How daunting was it for you to go in and write this book by yourself? So many other rock memoirs are written with ghostwriters and co-writers. You sat down and did this by yourself.[The publisher] wanted me, initially, to have a ghostwriter, they even gave me names of guys and I said, “I’m not doing that. I don’t wanna read some stranger’s account of my life.” I skipped a grade at a private school. [laughs] I did! So I can put two sentences together. Also, I’ve read every rock bio there is, even ones by artists that I don’t even listen to. I love rock and roll biographies. So I knew what I had to do, but I just didn’t know it was gonna take four years, but that’s how long it took. But it feels great to hold it in my hand, because it’s all done. Plus, it’s got a full-color foldout poster, like SuperTeen [laughs]. It’s so great — that’s killer. I go, “Can we have a full-color foldout poster?” They go, “Yes!”

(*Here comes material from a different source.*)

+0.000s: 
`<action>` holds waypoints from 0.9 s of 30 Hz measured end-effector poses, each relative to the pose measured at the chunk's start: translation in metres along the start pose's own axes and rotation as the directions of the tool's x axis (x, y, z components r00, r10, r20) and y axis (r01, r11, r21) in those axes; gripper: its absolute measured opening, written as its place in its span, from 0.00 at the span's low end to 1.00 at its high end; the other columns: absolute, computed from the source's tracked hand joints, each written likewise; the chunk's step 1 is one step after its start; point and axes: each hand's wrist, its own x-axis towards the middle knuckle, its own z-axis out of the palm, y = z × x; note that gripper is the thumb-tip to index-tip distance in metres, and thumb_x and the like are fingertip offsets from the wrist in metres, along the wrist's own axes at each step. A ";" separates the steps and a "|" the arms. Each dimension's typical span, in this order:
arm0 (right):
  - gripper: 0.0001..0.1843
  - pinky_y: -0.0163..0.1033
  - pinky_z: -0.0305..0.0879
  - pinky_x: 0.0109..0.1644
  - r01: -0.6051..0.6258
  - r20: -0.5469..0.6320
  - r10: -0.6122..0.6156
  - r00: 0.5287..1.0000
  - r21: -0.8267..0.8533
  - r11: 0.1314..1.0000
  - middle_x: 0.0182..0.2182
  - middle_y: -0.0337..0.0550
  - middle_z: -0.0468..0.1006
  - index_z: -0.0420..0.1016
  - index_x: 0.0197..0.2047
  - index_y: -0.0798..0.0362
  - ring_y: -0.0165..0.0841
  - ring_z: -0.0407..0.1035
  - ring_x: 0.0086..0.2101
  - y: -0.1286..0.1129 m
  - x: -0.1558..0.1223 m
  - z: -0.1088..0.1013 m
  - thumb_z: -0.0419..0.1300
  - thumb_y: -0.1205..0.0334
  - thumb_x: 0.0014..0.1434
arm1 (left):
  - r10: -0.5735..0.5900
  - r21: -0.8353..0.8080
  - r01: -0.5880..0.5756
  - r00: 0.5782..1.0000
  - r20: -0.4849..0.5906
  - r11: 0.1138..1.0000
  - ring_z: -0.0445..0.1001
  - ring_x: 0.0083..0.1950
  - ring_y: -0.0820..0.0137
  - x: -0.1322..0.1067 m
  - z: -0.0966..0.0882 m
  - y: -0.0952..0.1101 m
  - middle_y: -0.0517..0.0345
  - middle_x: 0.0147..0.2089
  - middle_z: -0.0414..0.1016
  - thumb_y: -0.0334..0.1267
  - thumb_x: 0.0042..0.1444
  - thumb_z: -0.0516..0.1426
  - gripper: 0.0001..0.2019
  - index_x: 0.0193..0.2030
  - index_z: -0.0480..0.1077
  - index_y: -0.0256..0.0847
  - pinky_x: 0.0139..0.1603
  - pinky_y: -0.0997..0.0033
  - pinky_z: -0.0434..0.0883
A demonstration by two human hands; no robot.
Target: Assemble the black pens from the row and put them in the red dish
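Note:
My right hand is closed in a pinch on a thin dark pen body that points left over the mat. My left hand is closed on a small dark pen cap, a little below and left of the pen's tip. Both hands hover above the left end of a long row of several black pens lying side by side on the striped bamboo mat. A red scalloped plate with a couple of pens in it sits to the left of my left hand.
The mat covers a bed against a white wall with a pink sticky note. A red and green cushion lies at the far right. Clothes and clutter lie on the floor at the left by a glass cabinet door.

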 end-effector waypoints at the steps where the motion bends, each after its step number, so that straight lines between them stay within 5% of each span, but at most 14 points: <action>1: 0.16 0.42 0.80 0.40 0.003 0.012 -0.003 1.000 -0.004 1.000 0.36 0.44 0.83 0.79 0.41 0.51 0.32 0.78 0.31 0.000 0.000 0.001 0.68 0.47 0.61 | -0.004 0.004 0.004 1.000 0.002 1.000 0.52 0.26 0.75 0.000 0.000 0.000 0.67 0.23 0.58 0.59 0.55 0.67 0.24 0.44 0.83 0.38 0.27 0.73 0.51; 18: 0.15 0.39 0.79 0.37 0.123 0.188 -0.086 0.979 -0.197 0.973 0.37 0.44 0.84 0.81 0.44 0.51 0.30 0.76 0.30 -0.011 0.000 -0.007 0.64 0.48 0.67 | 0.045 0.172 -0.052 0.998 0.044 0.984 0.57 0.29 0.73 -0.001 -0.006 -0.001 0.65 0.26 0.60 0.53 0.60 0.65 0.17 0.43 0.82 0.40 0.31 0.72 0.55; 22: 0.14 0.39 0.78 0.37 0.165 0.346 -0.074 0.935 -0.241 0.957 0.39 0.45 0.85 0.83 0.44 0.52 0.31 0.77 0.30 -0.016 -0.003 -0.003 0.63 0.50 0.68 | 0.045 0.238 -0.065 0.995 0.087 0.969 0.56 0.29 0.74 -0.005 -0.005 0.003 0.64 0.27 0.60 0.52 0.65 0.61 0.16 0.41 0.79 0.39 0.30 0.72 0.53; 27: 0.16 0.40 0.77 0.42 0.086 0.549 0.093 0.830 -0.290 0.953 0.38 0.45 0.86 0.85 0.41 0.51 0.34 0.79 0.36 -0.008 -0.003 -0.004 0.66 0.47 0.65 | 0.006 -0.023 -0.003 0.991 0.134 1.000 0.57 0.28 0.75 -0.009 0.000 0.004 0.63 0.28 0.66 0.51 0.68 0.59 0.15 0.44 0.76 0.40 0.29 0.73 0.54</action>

You just mentioned, and you’ve said this in a bunch of interviews, how you are a fan of rock and roll biographies and memoirs. Is there anyone out there who you’re waiting to put one out?
Yeah, Eddie Van Halen would be good. I would love to read that. I would like to read Eddie Van Halen’s book as much as I would like to see the new [former W.A.S.P. guitarist] Chris Holmes reality show [laughs]; that sounds like a good show to me. To go with his new record Shitting Bricks — that’s a good title [laughs]. That was the title when I saw it on the internet that caught my eye. His record’s called Shitting Bricks? I said, “Damn, I got my work cut out for me, topping that one.” I like that, very catchy [laughs].
Finally, are you ever going to do anything with the name Savage Animal?
You’d be surprised at how many people love that. Even Scott Ian, who — I don’t know what’s up with him — he even came out and goes, “You know what dude? Savage Animal was by far the best name [laughs]. People like that, and everybody gets a chuckle out of it. And it does roll off the tongue…Savage Animal!! Savage Animal!! It’s unreal how good that name is — you know? It’s a fuckin’ good name. It’s a lot better than “Godwar” — are you fucking kidding me? That’s an awful name.
’18 and Life on Skid Row’ by Sebastian Bach is out now via Harper Collins.